**HOW TO COMPLETE THIS TASK:** What you return should be every line below, word for word, and none of the images.

:::

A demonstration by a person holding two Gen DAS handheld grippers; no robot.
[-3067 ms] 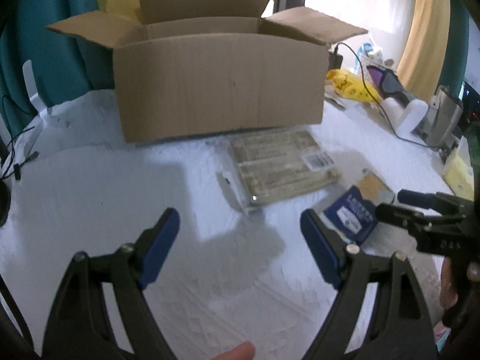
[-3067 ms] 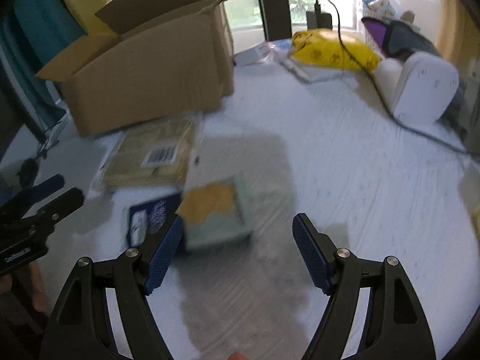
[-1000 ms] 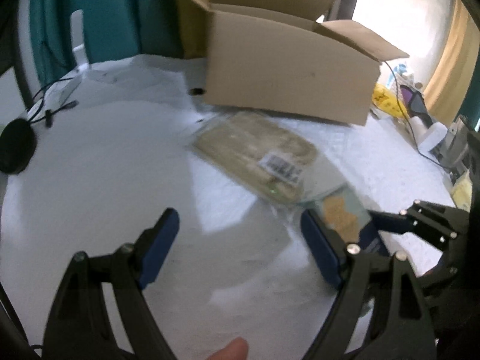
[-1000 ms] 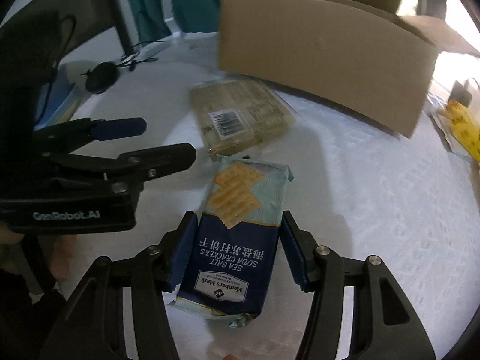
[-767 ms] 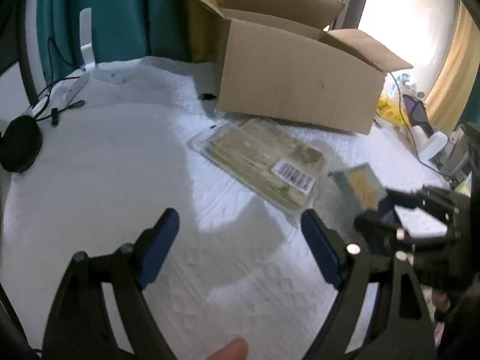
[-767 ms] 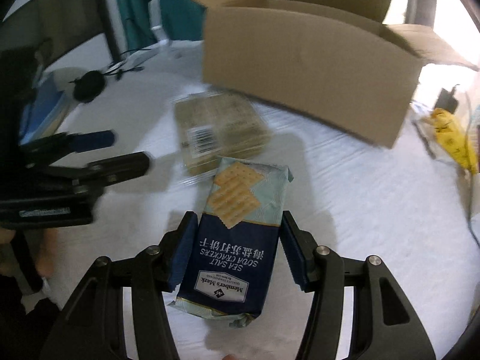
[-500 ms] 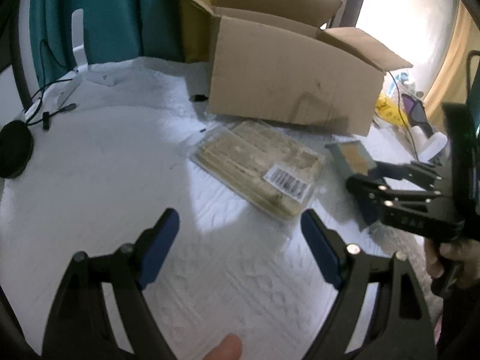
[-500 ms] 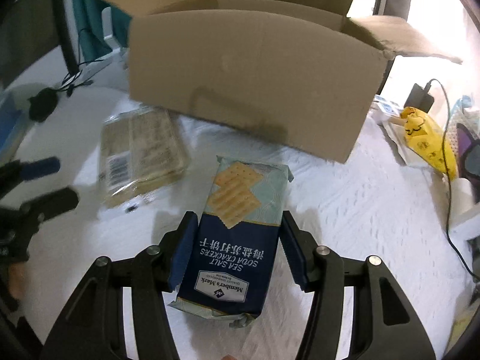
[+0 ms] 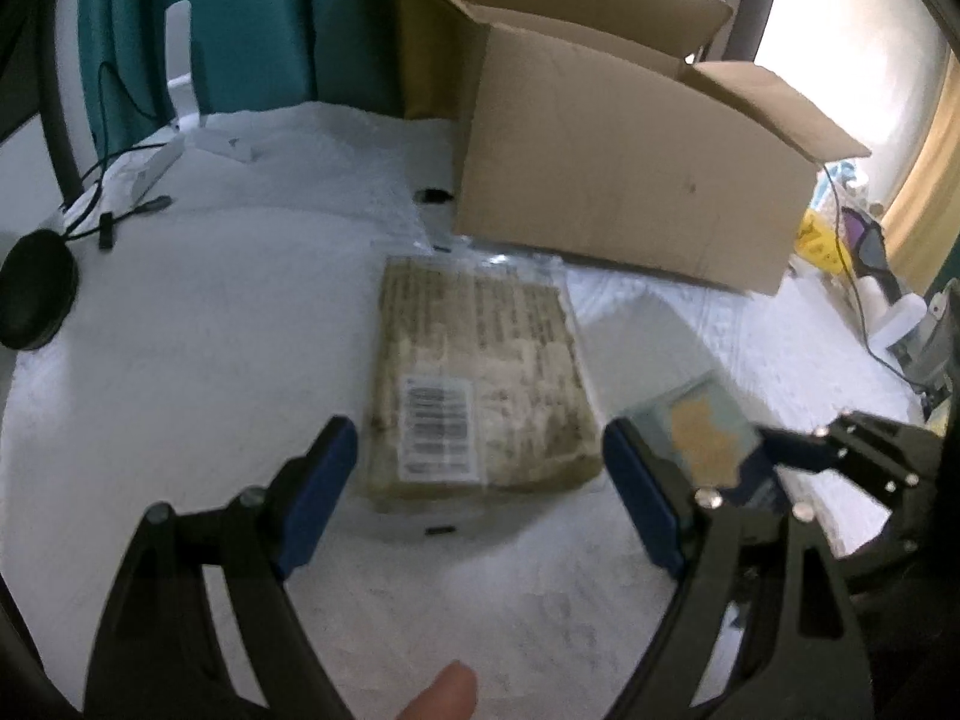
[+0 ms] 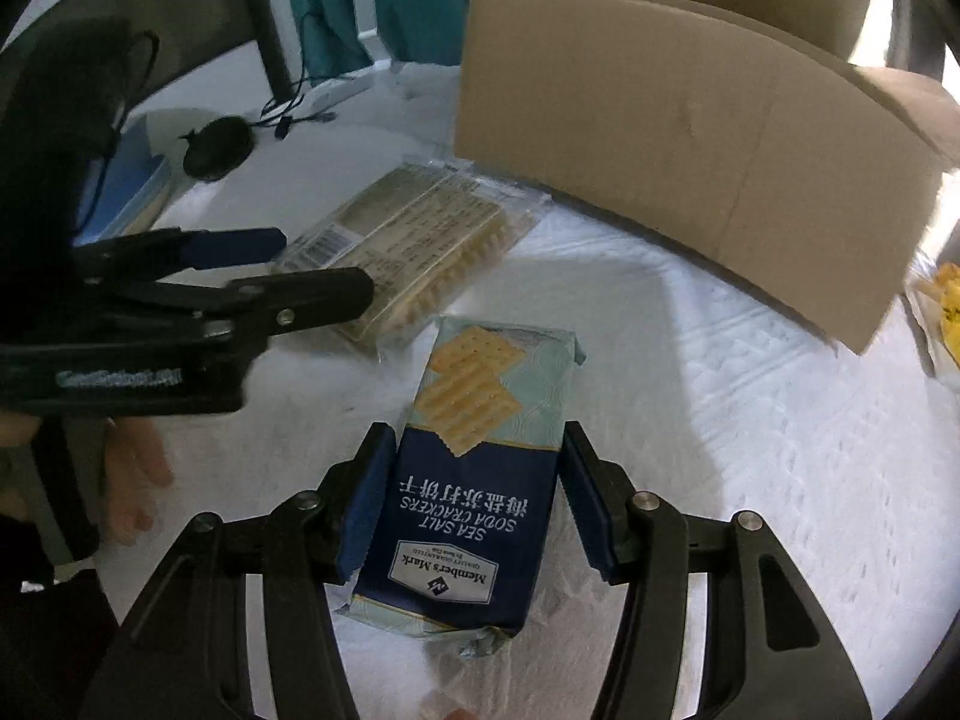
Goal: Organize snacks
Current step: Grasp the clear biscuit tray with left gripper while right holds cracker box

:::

**RESPONSE TO THIS EXERCISE:**
A demonstration by a person holding two Gen DAS handheld grippers; no robot.
[-3067 ms] 
[-3067 ms] 
[-1000 ms] 
[-1000 ms] 
[-767 ms] 
[-767 ms] 
[-500 ms] 
[-500 ms] 
[+0 ms] 
[+0 ms] 
Goal: Organize snacks
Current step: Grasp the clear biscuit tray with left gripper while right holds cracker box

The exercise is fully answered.